[Opening Excerpted data section]

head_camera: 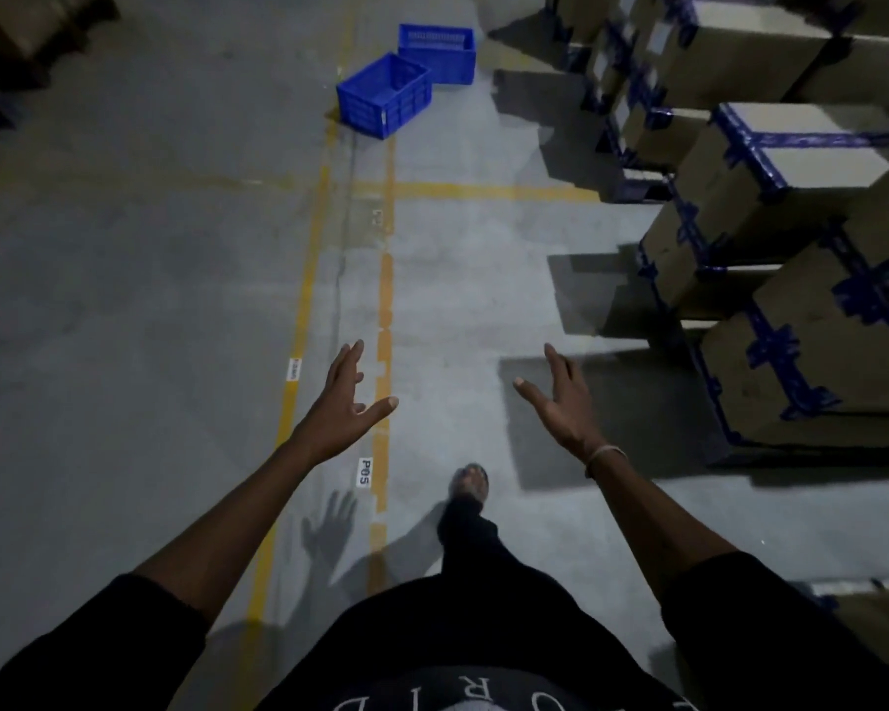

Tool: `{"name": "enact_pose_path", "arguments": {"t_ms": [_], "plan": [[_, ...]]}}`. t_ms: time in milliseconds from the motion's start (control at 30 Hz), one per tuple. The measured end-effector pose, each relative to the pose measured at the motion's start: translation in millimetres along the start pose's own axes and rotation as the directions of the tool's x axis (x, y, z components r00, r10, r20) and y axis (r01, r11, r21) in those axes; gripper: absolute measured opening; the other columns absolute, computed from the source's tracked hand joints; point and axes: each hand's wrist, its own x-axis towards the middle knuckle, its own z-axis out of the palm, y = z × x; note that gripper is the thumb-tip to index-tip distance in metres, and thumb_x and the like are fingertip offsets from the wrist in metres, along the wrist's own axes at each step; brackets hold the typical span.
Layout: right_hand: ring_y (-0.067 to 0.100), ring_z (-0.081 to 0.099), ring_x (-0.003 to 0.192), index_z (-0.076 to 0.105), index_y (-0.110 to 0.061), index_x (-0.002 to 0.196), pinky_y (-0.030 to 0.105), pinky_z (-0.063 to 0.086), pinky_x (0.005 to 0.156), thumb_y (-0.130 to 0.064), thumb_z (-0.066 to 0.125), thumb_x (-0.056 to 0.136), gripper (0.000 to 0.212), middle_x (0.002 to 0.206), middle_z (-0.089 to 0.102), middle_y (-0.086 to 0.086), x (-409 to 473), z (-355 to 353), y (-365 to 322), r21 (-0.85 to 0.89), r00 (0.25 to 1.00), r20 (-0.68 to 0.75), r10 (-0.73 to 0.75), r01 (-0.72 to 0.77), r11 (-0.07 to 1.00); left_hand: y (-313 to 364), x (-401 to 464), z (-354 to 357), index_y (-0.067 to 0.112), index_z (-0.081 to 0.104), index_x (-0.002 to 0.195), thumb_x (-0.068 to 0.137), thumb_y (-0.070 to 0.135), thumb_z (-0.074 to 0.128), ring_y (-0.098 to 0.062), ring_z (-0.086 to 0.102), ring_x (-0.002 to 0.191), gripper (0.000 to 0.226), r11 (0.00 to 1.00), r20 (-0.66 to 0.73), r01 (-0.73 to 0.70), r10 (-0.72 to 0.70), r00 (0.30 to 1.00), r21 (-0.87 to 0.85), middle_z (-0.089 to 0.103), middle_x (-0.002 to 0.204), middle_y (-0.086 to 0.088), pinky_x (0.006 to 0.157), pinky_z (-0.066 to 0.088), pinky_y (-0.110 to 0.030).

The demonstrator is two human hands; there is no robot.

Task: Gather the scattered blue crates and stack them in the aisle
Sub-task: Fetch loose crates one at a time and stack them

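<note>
Ahead, both hands reach forward with nothing in them: the left hand (347, 397) and right hand (560, 397) have fingers spread. Two blue crates (383, 94) (440, 53) sit touching on the floor (150, 248), well beyond, near taped cardboard boxes (812, 361).

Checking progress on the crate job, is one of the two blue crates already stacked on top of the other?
No, the nearer blue crate and the farther blue crate both sit on the floor side by side.
</note>
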Motion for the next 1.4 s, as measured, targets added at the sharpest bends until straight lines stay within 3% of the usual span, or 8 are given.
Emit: {"name": "enact_pose_path", "arguments": {"t_ms": [467,633,833,1067,1200,1400], "plan": [[0.024,0.025,0.145,0.022,-0.03,0.156,0.042,0.027,0.117,-0.071,0.056,0.085,0.088,0.158,0.022,-0.004,375.2,-15.6,-76.8,-0.011,0.998,0.054,-0.026,0.027,1.0,36.6,324.6,-103.4,0.036,0.004,0.161,0.089,0.044,0.072,-0.012,0.028,0.147,0.099,0.999,-0.095,0.048,-0.048,0.994,0.002,-0.008,0.167,0.017,0.107,0.05,-0.046],[0.022,0.027,0.144,0.021,-0.032,0.156,0.042,0.028,0.117,-0.073,0.055,0.084,0.09,0.156,0.022,-0.009,481.7,-26.0,-107.8,-0.021,0.995,0.086,-0.045,0.047,0.999,45.3,421.8,-123.5,0.034,0.004,0.162,0.092,0.04,0.071,-0.013,0.029,0.147,0.097,0.997,-0.159,0.054,-0.063,0.985,-0.061,-0.008,0.168,0.014,0.104,0.051,-0.04],[0.02,0.029,0.143,0.022,-0.03,0.156,0.042,0.03,0.116,-0.074,0.055,0.083,0.092,0.154,0.024,-0.008,620.8,-25.2,-128.8,-0.024,0.996,0.083,-0.038,0.04,0.999,32.7,558.1,-156.7,0.031,0.003,0.162,0.094,0.037,0.068,-0.016,0.027,0.149,0.094,0.995,-0.134,0.078,-0.087,0.987,-0.066,-0.008,0.168,0.011,0.098,0.051,-0.03],[0.02,0.031,0.142,0.025,-0.025,0.156,0.039,0.03,0.116,-0.069,0.059,0.084,0.09,0.152,0.028,-0.004,799.5,-15.7,-170.2,-0.046,0.999,0.053,0.007,-0.005,0.999,19.7,751.3,-229.6,0.029,0.005,0.162,0.094,0.035,0.069,-0.019,0.028,0.15,0.094,0.988,-0.123,0.102,-0.116,0.986,-0.112,-0.006,0.169,0.007,0.097,0.051,-0.032],[0.02,0.029,0.144,0.026,-0.024,0.155,0.038,0.028,0.118,-0.068,0.06,0.084,0.09,0.153,0.027,-0.003,895.5,-13.3,-206.9,-0.051,0.999,0.032,-0.005,0.006,0.999,27.2,856.0,-274.2,0.027,0.006,0.161,0.093,0.03,0.071,-0.022,0.03,0.149,0.094,0.998,-0.116,0.032,-0.038,0.993,-0.051,-0.005,0.169,0.003,0.097,0.052,-0.032],[0.017,0.031,0.143,0.028,-0.023,0.155,0.038,0.03,0.117,-0.064,0.062,0.085,0.088,0.152,0.027,-0.006,1017.0,-8.1,-242.4,0.006,1.0,-0.001,0.0,0.0,1.0,44.8,986.4,-322.7,0.03,0.007,0.161,0.092,0.031,0.072,-0.022,0.031,0.148,0.095,0.999,-0.065,0.033,-0.035,0.997,-0.038,-0.003,0.169,0.005,0.099,0.052,-0.038]]}}
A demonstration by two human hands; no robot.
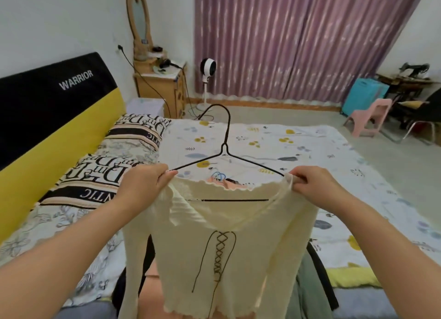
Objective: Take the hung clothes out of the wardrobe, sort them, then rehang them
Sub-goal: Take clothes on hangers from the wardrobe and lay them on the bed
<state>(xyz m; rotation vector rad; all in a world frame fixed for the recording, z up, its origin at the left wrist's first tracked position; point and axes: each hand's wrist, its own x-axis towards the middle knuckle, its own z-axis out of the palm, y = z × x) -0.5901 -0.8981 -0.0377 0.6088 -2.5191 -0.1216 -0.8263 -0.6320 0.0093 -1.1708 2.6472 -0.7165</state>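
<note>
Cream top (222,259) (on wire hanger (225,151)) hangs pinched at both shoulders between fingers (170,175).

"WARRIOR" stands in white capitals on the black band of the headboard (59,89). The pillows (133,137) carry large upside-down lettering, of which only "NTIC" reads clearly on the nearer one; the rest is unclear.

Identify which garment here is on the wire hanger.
The cream lace-up top, held at both shoulders by the left hand and right hand. The others lie loose on the bed.
</note>
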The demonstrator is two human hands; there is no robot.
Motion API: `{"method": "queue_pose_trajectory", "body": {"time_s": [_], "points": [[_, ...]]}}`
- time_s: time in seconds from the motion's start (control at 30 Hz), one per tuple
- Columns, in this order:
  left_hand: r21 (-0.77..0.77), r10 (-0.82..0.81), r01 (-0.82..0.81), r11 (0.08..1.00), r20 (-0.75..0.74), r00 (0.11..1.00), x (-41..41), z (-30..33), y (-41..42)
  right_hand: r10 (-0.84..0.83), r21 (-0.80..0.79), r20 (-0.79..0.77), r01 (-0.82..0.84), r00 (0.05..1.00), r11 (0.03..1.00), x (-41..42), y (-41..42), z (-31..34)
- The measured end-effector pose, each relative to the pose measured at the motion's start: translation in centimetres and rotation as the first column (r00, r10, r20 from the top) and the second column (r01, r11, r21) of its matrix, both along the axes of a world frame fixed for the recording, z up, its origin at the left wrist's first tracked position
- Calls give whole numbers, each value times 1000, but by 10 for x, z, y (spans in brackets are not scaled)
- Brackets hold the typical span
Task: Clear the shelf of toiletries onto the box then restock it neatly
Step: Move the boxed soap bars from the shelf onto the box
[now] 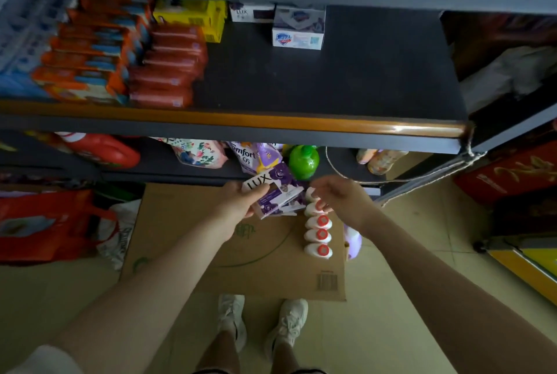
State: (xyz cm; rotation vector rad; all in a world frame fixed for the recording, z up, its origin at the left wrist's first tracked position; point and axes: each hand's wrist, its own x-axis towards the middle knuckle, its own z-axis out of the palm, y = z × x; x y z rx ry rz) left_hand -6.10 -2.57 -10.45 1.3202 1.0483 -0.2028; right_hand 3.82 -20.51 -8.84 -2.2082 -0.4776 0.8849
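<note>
My left hand point(241, 198) grips a white and purple Lux soap box point(269, 183) above the far edge of the flat cardboard box point(211, 238) on the floor. More purple soap boxes point(283, 201) lie under it. My right hand point(337, 195) hovers with fingers spread over a row of white bottles with red caps point(319, 233) standing on the cardboard. On the dark shelf point(346, 78) a stacked white soap box point(298, 33) and a Lux box point(250, 12) stand at the back.
Orange packs point(84, 51), red packs point(168, 72) and yellow boxes point(196, 18) fill the shelf's left side. The lower shelf holds a red jug point(102, 150), refill pouches point(256, 156) and a green bottle point(303, 161). A red bag point(45, 223) sits at left, my shoes point(262, 322) below.
</note>
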Motion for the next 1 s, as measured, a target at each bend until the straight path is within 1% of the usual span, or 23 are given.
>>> {"method": "queue_pose_trajectory", "body": {"time_s": [0.13, 0.2, 0.27, 0.3, 0.37, 0.43, 0.47, 0.53, 0.6, 0.67, 0.73, 0.77, 0.8, 0.83, 0.87, 0.93, 1.0], "points": [[170, -35, 36, 985, -7, 999, 12, -56, 13, 1, -93, 94, 8, 996, 996, 7, 9, -45], [173, -71, 72, 982, -8, 997, 18, -86, 18, -21, -144, 162, 44, 987, 989, 10, 15, -64], [112, -97, 97, 989, -4, 995, 24, -112, 20, -22, -172, 233, 63, 972, 983, 12, 17, -81], [106, -130, 131, 986, -9, 991, 27, -125, 19, 4, -181, 270, 47, 963, 982, 11, 18, -89], [119, -215, 220, 968, -47, 975, 31, -147, 18, 113, -218, 325, -42, 939, 975, 10, 17, -105], [125, -240, 244, 962, -42, 970, 34, -163, 14, 242, -302, 310, -146, 920, 942, 8, 17, -116], [155, -256, 259, 953, -34, 966, 34, -168, 14, 305, -345, 290, -198, 907, 917, 7, 19, -120], [274, -337, 344, 898, -73, 939, 32, -176, 15, 436, -407, 274, -307, 857, 860, 8, 25, -125], [307, -393, 394, 866, -69, 917, 26, -178, 21, 566, -468, 300, -398, 768, 789, 10, 35, -129], [252, -424, 413, 875, -14, 906, 15, -181, 31, 701, -539, 303, -491, 645, 685, 12, 49, -138], [162, -469, 463, 872, -2, 883, 2, -187, 43, 791, -599, 287, -543, 541, 589, 11, 62, -154], [164, -524, 521, 838, -25, 851, -4, -193, 48, 809, -621, 285, -544, 514, 564, 11, 68, -162], [201, -592, 593, 779, -72, 802, -8, -199, 54, 816, -636, 291, -535, 500, 555, 12, 72, -169], [253, -647, 655, 712, -125, 752, -12, -205, 57, 812, -646, 306, -518, 497, 561, 14, 76, -174], [303, -675, 687, 660, -163, 720, -15, -213, 59, 804, -657, 325, -492, 499, 571, 16, 78, -178], [382, -684, 681, 625, -153, 714, -13, -227, 57, 786, -669, 354, -449, 508, 592, 21, 79, -186], [458, -697, 650, 606, -86, 711, -8, -241, 49, 774, -681, 355, -422, 525, 598, 26, 75, -189]]}}
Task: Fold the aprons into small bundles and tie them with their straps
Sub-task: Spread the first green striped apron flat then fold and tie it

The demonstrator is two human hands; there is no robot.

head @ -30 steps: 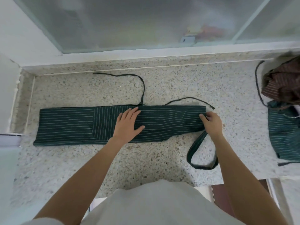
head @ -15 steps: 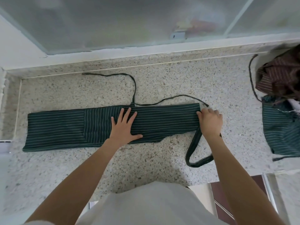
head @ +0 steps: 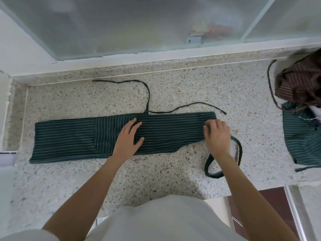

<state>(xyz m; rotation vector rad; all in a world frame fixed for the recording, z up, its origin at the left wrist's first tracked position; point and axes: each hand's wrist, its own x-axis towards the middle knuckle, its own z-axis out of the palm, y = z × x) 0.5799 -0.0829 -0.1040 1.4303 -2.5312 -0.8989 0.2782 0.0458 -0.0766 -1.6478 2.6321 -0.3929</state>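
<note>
In the head view, a green striped apron (head: 73,138), folded into a long band, lay across the terrazzo counter (head: 156,174). The left hand (head: 127,139) pressed flat on its middle, fingers straight. The right hand (head: 218,134) pinched the band's right end, apparently starting to roll or fold it leftward; the next move called for keeping the edges aligned.
</note>
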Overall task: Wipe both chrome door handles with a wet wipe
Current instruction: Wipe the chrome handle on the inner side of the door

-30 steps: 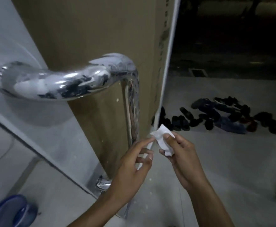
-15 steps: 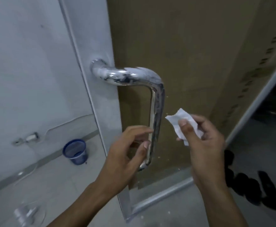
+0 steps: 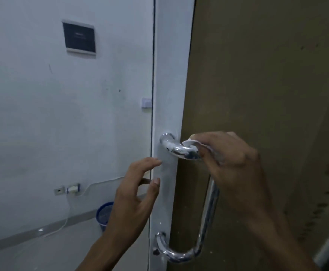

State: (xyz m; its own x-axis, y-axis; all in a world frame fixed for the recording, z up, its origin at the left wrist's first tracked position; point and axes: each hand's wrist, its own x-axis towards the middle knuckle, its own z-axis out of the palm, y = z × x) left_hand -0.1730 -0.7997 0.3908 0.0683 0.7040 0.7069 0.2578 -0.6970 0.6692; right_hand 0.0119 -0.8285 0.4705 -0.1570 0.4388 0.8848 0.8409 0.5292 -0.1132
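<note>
Wet wipe (image 3: 189,142) gripped by right hand (image 3: 232,163) at handle (image 3: 206,212) top bend; left hand (image 3: 134,194) spread, empty; risk: unbraced door may swing w/ pressure, wipe slipping.

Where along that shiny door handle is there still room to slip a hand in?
The long upright stretch of the U-shaped chrome door handle stands bare, bordered by the right hand above and the lower bend below. The top bend is crowded: that hand grips the white wet wipe there. The left hand hovers open beside the door edge.
</note>
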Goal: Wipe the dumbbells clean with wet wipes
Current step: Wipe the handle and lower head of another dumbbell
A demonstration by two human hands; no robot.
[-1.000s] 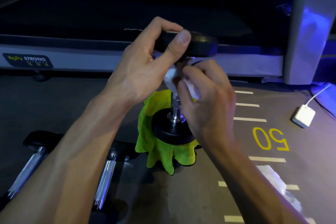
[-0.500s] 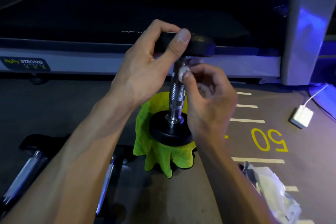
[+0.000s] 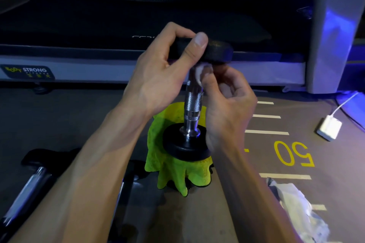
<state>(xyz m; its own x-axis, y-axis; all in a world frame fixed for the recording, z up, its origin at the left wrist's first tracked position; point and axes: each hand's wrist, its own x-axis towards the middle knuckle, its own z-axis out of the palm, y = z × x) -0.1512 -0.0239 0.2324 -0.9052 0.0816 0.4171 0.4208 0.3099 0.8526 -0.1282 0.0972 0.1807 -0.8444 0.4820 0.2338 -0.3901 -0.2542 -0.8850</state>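
With my left hand [image 3: 158, 77] clamped on the upper head of the upright dumbbell [image 3: 192, 104], standing heavy and rigid on a green cloth [image 3: 169, 173], my right hand [image 3: 227, 108] pinches the soft wet wipe [image 3: 200, 73] against its knurled handle top.

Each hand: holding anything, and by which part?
Left hand grips the upright black-and-chrome dumbbell by its top weight; right hand pinches a white wet wipe against the upper handle.

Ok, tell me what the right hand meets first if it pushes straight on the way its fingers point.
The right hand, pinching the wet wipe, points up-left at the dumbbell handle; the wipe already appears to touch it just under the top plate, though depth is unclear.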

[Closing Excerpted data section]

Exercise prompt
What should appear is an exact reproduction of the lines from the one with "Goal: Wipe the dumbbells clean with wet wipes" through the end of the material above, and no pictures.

Answer
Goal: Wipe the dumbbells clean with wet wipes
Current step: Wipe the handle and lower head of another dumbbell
A demonstration by two human hands; no robot.
[-1.000s] 
[-0.500s] 
[+0.000s] 
<state>(xyz m; its own x-axis, y-axis; all in a world frame fixed for the recording, z up, its origin at the left wrist's first tracked position; point and axes: each hand's wrist, its own x-axis towards the middle knuckle, its own z-axis out of the palm, y = z × x) -0.1512 -0.0239 0.2324 -0.9052 0.0816 0.4171 0.4208 0.3099 0.8526 -0.1282 0.0972 0.1807 -0.8444 0.4820 0.2338 -0.3901 -0.2542 -0.8850</state>
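With my left hand [image 3: 158, 77] clamped on the upper head of the upright dumbbell [image 3: 192, 104], standing heavy and rigid on a green cloth [image 3: 169, 173], my right hand [image 3: 227, 108] pinches the soft wet wipe [image 3: 200, 73] against its knurled handle top.

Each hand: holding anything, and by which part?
Left hand grips the upright black-and-chrome dumbbell by its top weight; right hand pinches a white wet wipe against the upper handle.

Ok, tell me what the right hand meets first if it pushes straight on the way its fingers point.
The right hand, pinching the wet wipe, points up-left at the dumbbell handle; the wipe already appears to touch it just under the top plate, though depth is unclear.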

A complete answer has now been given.